There’s a sharp contrast between inside and out. Dark falls early in New England in the winter. It’s been as black as coal dust outside the windows for over an hour. Only the glow of a single streetlight across the road illuminates our snow-shrouded neighborhood. We’ve been in the house not quite a year, yet it feels like home. It’s an older place, almost historic, and the nooks and crannies and gleaming woodwork appealed to me right away. Inside, the house is bright, alive with friends and my perfect husband. I feel safe here.
The cake is a work of art and sits boxed in the fridge, hidden until the big moment. Jay didn’t want a huge bash, just our best friends, good wine, and food. It should be a wonderful night. Should being the operative word. I’m praying I don’t spoil it.

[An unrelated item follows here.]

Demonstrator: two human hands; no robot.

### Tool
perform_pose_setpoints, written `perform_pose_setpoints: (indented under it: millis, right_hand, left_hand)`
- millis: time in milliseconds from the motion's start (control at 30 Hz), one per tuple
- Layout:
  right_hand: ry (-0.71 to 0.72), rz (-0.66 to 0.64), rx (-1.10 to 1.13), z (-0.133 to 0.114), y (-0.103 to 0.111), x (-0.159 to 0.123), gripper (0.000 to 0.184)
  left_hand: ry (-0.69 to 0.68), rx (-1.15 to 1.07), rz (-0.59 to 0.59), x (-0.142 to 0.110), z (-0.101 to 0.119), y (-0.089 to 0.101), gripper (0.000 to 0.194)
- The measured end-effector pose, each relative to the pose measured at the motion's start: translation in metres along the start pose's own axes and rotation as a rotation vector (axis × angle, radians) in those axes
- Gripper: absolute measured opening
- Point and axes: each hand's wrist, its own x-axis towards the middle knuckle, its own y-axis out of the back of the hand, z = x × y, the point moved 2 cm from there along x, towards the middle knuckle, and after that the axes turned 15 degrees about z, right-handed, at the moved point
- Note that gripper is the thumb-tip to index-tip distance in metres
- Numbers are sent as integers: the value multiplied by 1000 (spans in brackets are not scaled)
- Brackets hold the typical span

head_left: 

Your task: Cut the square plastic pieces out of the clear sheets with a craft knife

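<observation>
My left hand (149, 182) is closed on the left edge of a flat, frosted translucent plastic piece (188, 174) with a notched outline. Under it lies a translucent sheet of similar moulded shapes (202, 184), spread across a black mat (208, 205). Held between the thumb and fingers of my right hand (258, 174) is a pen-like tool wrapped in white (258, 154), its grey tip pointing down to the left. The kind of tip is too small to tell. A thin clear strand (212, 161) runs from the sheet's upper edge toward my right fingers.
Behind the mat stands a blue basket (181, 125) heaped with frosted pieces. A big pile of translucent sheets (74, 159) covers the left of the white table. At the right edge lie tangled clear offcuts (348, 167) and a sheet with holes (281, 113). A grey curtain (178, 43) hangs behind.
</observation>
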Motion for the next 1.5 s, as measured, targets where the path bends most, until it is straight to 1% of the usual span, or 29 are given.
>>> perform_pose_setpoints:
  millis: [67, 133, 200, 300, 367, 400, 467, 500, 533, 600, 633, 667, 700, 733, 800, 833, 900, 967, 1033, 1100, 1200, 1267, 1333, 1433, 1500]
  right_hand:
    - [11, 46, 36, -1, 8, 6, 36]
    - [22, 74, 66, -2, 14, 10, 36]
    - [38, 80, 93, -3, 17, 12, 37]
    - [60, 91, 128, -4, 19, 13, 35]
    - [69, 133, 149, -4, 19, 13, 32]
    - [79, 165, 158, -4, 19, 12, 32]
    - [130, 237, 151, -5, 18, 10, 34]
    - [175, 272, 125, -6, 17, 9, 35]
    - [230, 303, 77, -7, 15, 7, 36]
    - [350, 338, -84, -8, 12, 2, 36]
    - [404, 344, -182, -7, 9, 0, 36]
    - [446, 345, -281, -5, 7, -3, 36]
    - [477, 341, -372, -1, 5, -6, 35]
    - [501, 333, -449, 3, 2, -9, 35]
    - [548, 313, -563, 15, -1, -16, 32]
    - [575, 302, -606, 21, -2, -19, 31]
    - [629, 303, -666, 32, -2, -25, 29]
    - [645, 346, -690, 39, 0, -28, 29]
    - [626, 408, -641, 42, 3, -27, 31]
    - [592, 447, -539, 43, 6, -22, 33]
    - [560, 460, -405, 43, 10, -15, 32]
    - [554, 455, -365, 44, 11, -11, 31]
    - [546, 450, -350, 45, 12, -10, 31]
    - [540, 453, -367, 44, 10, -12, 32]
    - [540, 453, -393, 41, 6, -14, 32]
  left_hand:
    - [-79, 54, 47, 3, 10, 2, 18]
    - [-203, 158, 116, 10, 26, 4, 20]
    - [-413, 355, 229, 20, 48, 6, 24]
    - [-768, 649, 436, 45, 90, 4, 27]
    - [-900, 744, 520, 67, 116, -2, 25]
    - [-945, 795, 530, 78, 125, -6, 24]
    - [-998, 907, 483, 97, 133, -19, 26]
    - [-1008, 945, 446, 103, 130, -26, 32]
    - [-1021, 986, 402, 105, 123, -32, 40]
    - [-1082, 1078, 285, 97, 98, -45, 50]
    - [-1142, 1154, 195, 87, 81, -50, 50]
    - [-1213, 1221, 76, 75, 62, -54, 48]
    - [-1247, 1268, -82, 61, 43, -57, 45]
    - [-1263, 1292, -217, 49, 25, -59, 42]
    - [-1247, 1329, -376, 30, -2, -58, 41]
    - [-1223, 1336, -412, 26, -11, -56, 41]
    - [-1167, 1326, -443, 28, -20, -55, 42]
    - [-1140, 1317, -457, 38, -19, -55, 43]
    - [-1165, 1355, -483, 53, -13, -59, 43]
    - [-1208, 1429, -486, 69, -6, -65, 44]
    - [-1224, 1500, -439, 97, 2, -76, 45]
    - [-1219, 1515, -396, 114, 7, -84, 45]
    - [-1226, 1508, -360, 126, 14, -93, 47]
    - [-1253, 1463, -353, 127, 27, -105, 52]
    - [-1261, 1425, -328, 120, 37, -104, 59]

I stand at the granite counter, arrange the finger foods I’d ordered from our favorite café on the square. Everything looks delicious, if only I had an appetite. Instead, I pick up my wine, a rich Malbec we picked up on a trip to California last summer, and take a sip. Jay comes up behind me and wraps me in his arms, rests his chin on the top of my head. I love his touch, his strong arms that make me feel safe and grounded, the smell of his woodsy cologne. I sigh, and a tear escapes and runs down my cheek.
“Hey.” He turns me to face him and wipes it away with his thumb. “None of that, okay? We’ve got this.”
I nod, sniff. “Sorry.”
“Don’t be.” He crushes me in his arms and skims his lips half on my mouth, half on my chin, a light reassuring kiss. “Everything’s going to be fine, Molly.”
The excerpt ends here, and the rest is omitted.